Has anyone tried this? It's a beehive built so that the bees build the comb inside half gallon mason jars. Seems like harvest would be a breeze. I know nothing about beekeeping so bear with me, would the bees have enough honey stored in the lower portion to survive the winter?


----------



## Terri (May 10, 2002)

OK, I see what they did.

The hive is in the hive and the bees store honey in the jar. When you want to harvest the honey, just remove the jar and shake the bees out. I bet it would be very pretty if you topped it off with liquid honey.

In a hive, the living quarters are mostly in the middle and the outer couple of combs are mostly honey storage. I suppose they might use the glass jars for honey storage if you crowded them, but crowded bees often swarm. Also, perhaps the hive had better be in the shade, because if a car heats up in the winter then I bet those jars will heat up also.

It is cute and it might actually work.

In the Southern states most hives are single story with supers, at least I have heard Southerners say this. Here in Kansas a hive is preferably 2 boxes deep, with supers.


----------



## arnie (Apr 26, 2012)

my uncles kept many bees . and one of the hives had a area built onto the back for a row of jars as I was a pre teen this was in the 60s . I think it had 4 jars boxed in with wood so they were in the dark but it could be removed to get the jars they called it a batcholers hive because a batchaler only needed to harvest a little honey at a time for his needs . I think they also assumed a batchler to be lazy not wanting to do the work of removeing a super full of honey then have to can it. this method does limit the honey production though supers could be put on there hive.

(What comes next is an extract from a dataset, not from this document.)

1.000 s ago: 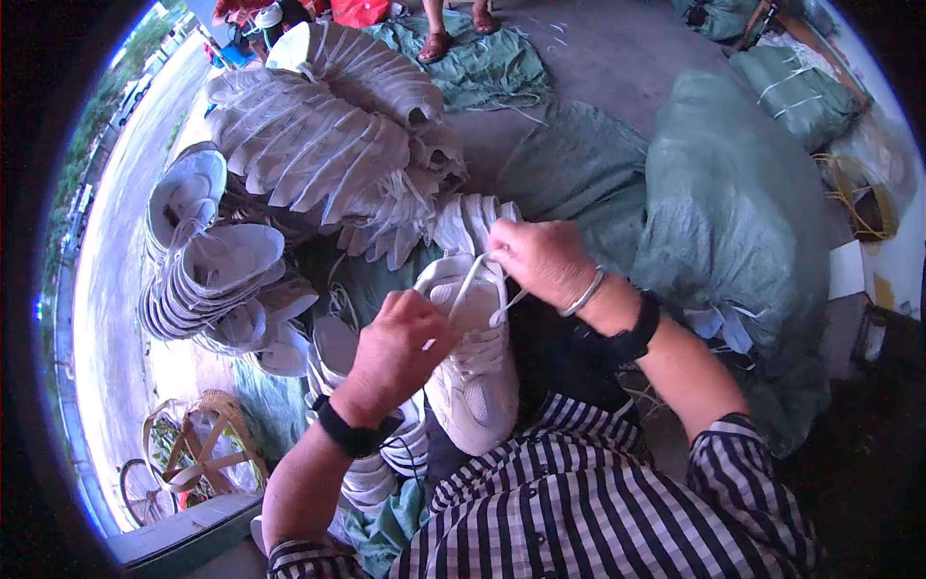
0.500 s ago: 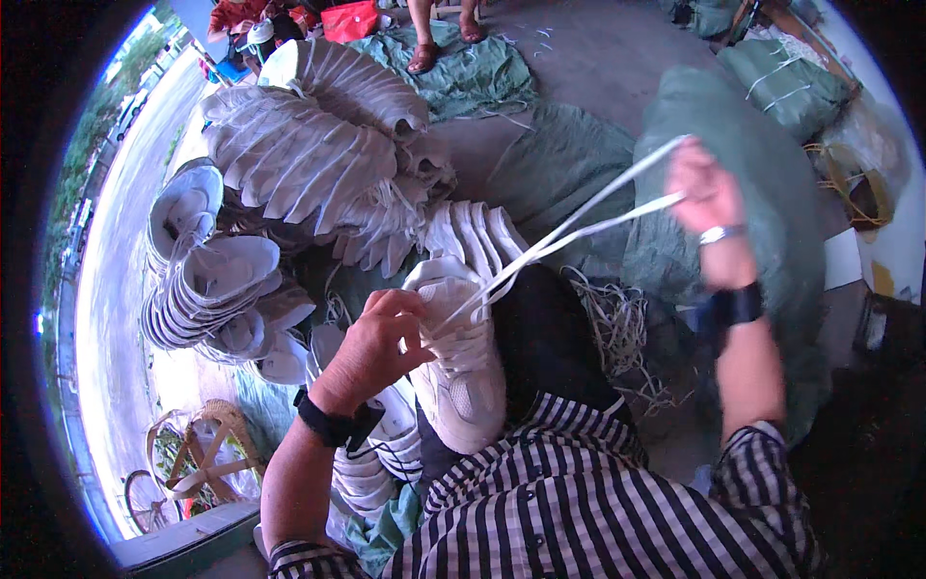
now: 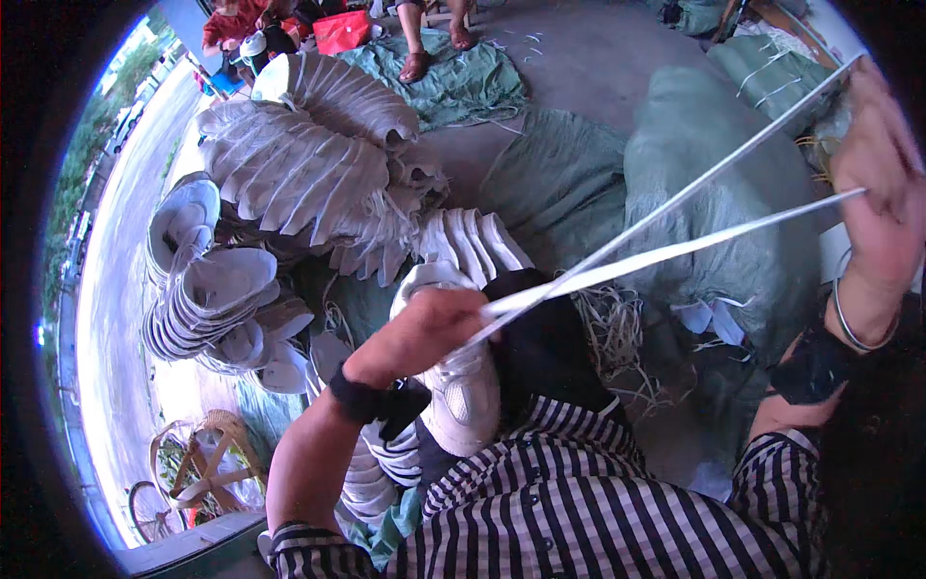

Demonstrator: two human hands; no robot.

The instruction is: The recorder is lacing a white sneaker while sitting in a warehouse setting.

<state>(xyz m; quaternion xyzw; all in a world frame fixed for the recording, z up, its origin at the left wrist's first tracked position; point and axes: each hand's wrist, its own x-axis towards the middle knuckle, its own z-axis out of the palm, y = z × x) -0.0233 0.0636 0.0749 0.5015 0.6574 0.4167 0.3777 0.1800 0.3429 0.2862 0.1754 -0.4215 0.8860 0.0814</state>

I really don't remmberif this acutally worked I usally would spend a week or two every summer with these old uncles who had a horse powered self sustaining farm hunting dogs and creek with swimming - fishing hole and never thought much of how fast the modern world was moveing .


----------



## tinknal (May 21, 2004)

I would think as the jars fill you can replace them to insure that they have a good winter supply. Just make sure to leave them all full for the winter.


----------



## AverageJo (Sep 24, 2010)

This is interesting and might give it a try on one hive. Most of my customers like the extracted and rough filtered honey though.


----------



## Speckledpup (Dec 3, 2004)

I've never tried it but have heard that it helps to rub a little wax in the bottom of the jars to get them started. 

Don't know if its been mentioned that you set a hive body around the jars and put you cover on. The bees like it dark.


----------



## mrs whodunit (Feb 3, 2012)

Wouldn't the bees get too hot in the jars? Or it there some type of a lid that goes over the jars to shade them?


----------



## Kasota (Nov 25, 2013)

This has got to be one of the coolest ideas I've seen in a long time. I suppose you could cover it with a cloth to shade it...Or build a wood cover? 

I would so love this...


----------



## SVWfarmer (Dec 5, 2013)

This is a really neat idea. Going to try it this year with one of mine.


----------



## Guest (Dec 29, 2013)

You use an empty hive body sitting on top of the hive . The jars are inside this hive body with a hive cover on it . The jars are completely enclosed . The set-up as pictured would severely limit air flow through the hive .


----------